Return, unaltered, every line from the beginning of the material below up to and including the one with "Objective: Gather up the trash".
━━ Data block ━━
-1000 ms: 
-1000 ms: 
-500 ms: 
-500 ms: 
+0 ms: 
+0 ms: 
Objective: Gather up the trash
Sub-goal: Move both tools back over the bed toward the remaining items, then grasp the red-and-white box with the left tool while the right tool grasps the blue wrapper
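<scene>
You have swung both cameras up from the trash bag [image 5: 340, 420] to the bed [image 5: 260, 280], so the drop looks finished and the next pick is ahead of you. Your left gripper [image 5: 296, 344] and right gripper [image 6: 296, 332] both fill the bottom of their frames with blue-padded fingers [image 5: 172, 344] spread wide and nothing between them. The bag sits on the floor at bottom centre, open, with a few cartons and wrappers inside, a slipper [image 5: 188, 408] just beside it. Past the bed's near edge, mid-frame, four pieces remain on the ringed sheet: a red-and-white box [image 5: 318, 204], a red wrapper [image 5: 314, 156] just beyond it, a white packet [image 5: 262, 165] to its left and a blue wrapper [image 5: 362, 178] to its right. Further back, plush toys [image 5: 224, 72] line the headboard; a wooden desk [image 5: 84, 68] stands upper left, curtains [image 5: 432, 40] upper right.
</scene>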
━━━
▶ _Exercise response_
-1000 ms: 
-1000 ms: 
-500 ms: 
-500 ms: 
+0 ms: 
+0 ms: 
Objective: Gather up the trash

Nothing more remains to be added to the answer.